Task item ->
Retype all of the lines below with no changes.
####################
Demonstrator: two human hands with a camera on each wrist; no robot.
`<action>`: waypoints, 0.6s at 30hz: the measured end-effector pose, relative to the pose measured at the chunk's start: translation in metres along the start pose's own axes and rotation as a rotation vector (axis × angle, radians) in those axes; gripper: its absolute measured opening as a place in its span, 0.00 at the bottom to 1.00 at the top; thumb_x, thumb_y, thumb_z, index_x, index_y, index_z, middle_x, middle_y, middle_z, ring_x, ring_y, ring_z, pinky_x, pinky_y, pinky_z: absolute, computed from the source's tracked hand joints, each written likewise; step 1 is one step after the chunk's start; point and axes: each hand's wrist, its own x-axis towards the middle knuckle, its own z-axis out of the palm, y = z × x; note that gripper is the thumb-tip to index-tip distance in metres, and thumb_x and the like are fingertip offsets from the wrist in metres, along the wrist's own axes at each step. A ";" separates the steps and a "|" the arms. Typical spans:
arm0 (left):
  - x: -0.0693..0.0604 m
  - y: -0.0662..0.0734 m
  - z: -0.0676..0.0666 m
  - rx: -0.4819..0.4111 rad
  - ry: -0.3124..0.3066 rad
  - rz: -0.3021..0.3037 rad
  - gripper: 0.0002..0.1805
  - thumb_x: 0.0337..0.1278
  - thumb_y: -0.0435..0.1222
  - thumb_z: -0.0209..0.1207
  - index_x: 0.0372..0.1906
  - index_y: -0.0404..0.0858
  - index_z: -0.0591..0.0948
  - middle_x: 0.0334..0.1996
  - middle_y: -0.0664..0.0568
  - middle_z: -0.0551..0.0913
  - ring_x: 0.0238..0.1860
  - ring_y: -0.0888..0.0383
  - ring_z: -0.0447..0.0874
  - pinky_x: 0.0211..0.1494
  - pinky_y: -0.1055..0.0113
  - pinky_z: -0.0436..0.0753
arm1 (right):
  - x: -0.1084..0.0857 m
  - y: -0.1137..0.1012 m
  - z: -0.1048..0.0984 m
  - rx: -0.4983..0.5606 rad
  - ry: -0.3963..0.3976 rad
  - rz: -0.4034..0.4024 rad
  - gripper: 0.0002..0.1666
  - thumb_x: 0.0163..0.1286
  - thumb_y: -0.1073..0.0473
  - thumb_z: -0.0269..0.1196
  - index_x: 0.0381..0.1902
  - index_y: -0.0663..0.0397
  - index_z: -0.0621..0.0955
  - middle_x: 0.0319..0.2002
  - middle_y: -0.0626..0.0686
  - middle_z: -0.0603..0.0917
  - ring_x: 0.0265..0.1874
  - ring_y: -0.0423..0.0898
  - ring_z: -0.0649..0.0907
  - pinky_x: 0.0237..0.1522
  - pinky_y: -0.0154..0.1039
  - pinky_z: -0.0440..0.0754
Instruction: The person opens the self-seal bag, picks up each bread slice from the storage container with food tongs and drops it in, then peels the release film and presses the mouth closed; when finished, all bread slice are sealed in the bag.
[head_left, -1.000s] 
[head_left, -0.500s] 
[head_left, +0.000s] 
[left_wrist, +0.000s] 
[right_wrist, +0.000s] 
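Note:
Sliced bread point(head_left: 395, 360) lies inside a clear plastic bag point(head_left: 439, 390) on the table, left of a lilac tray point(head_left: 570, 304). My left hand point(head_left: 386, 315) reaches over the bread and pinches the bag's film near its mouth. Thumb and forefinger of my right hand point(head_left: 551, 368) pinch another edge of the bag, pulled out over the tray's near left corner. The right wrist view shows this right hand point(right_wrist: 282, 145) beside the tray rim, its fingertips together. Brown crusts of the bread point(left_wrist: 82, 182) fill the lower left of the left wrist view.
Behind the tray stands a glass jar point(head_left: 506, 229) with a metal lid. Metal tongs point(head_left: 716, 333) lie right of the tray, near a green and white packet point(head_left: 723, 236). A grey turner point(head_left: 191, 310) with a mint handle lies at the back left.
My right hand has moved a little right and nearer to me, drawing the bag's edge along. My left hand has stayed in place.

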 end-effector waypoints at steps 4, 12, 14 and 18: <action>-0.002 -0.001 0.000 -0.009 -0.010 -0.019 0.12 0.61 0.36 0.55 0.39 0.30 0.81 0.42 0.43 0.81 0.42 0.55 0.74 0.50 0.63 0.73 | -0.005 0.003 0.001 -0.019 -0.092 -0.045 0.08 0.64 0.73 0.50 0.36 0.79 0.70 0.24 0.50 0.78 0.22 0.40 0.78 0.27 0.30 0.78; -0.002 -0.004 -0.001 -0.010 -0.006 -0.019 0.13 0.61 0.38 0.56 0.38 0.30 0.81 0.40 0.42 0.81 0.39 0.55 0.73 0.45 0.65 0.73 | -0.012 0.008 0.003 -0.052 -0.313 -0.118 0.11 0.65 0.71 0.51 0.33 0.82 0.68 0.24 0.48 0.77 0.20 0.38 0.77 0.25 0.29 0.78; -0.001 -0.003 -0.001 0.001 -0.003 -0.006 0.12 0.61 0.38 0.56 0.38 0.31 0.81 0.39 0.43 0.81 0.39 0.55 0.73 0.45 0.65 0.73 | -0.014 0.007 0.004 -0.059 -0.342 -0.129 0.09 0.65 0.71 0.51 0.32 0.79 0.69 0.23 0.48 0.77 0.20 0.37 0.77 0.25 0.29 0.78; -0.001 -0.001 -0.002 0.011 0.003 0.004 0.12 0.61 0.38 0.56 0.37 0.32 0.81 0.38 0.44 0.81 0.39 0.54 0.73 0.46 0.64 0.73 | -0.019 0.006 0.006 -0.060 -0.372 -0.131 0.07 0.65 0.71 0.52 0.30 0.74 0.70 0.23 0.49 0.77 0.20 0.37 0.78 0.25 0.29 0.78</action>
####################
Final answer ->
Demonstrator: two human hands with a camera on each wrist; no robot.
`<action>`: waypoints, 0.6s at 30hz: the measured end-effector pose, relative to the pose measured at the chunk's start: translation in metres along the start pose's own axes and rotation as a rotation vector (axis × angle, radians) in those axes; gripper: its absolute measured opening as a place in its span, 0.00 at the bottom to 1.00 at the top; thumb_x, thumb_y, thumb_z, index_x, index_y, index_z, middle_x, middle_y, middle_z, ring_x, ring_y, ring_z, pinky_x, pinky_y, pinky_z: absolute, computed from the source's tracked hand joints, each written likewise; step 1 is one step after the chunk's start; point and axes: each hand's wrist, its own x-axis towards the middle knuckle, its own z-axis out of the palm, y = z × x; note that gripper is the thumb-tip to index-tip distance in metres, and thumb_x and the like are fingertip offsets from the wrist in metres, along the wrist's own axes at each step. A ";" separates the steps and a "|" the arms. Typical spans:
arm0 (left):
  - x: -0.0693..0.0604 m
  - y: -0.0662..0.0734 m
  - z: -0.0676..0.0666 m
  - rx: -0.4819..0.4111 rad
  - ry: -0.3124..0.3066 rad
  - rz: -0.3021..0.3037 rad
  - gripper: 0.0002..0.1805
  - thumb_x: 0.0337..0.1278
  - thumb_y: -0.0435..0.1222
  - thumb_z: -0.0209..0.1207
  - index_x: 0.0372..0.1906
  - index_y: -0.0404..0.0858
  - index_z: -0.0591..0.0948
  - middle_x: 0.0334..0.1996
  - middle_y: -0.0664..0.0568
  - middle_z: -0.0551..0.0913
  - ring_x: 0.0238..0.1860
  - ring_y: -0.0888..0.0383
  - ring_z: -0.0447..0.0874
  - pinky_x: 0.0211..0.1494
  - pinky_y: -0.1055..0.0113
  - pinky_z: -0.0436..0.0753
arm1 (right):
  - x: -0.1084..0.0857 m
  - y: -0.1137..0.1012 m
  - z: -0.1048..0.0984 m
  - rx: -0.4983..0.5606 rad
  - ry: -0.3963..0.3976 rad
  - rz: -0.4034..0.4024 rad
  - gripper: 0.0002..0.1666
  - thumb_x: 0.0163..0.1286
  - thumb_y: -0.1073..0.0473
  - thumb_z: -0.0269..0.1196
  - index_x: 0.0381..0.1902
  - index_y: -0.0663..0.0397
  - index_z: -0.0621..0.0955
  - middle_x: 0.0319..0.2002
  - middle_y: -0.0626..0.0686
  - middle_z: -0.0603..0.0917
  - ring_x: 0.0265..0.1874
  - ring_y: -0.0423..0.0898
  - ring_z: -0.0649..0.0907
  - pinky_x: 0.0237..0.1522
  - pinky_y: -0.0154..0.1039
  - pinky_z: -0.0440..0.0754
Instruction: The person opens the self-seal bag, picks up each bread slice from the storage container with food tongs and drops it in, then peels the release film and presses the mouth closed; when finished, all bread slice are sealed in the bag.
[head_left, -1.000s] 
[head_left, -0.500s] 
[head_left, +0.000s] 
[left_wrist, +0.000s] 
[right_wrist, +0.000s] 
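Note:
Sliced bread point(head_left: 395, 360) lies inside a clear plastic bag point(head_left: 439, 390) on the table, left of a lilac tray point(head_left: 570, 304). My left hand point(head_left: 386, 315) reaches over the bread and pinches the bag's film near its mouth. Thumb and forefinger of my right hand point(head_left: 551, 368) pinch another edge of the bag, pulled out over the tray's near left corner. The right wrist view shows this right hand point(right_wrist: 282, 145) beside the tray rim, its fingertips together. Brown crusts of the bread point(left_wrist: 82, 182) fill the lower left of the left wrist view.
Behind the tray stands a glass jar point(head_left: 506, 229) with a metal lid. Metal tongs point(head_left: 716, 333) lie right of the tray, near a green and white packet point(head_left: 723, 236). A grey turner point(head_left: 191, 310) with a mint handle lies at the back left.
My right hand has moved a little right and nearer to me, drawing the bag's edge along. My left hand has stayed in place.
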
 end-effector waypoints at steps 4, 12, 14 and 18: <action>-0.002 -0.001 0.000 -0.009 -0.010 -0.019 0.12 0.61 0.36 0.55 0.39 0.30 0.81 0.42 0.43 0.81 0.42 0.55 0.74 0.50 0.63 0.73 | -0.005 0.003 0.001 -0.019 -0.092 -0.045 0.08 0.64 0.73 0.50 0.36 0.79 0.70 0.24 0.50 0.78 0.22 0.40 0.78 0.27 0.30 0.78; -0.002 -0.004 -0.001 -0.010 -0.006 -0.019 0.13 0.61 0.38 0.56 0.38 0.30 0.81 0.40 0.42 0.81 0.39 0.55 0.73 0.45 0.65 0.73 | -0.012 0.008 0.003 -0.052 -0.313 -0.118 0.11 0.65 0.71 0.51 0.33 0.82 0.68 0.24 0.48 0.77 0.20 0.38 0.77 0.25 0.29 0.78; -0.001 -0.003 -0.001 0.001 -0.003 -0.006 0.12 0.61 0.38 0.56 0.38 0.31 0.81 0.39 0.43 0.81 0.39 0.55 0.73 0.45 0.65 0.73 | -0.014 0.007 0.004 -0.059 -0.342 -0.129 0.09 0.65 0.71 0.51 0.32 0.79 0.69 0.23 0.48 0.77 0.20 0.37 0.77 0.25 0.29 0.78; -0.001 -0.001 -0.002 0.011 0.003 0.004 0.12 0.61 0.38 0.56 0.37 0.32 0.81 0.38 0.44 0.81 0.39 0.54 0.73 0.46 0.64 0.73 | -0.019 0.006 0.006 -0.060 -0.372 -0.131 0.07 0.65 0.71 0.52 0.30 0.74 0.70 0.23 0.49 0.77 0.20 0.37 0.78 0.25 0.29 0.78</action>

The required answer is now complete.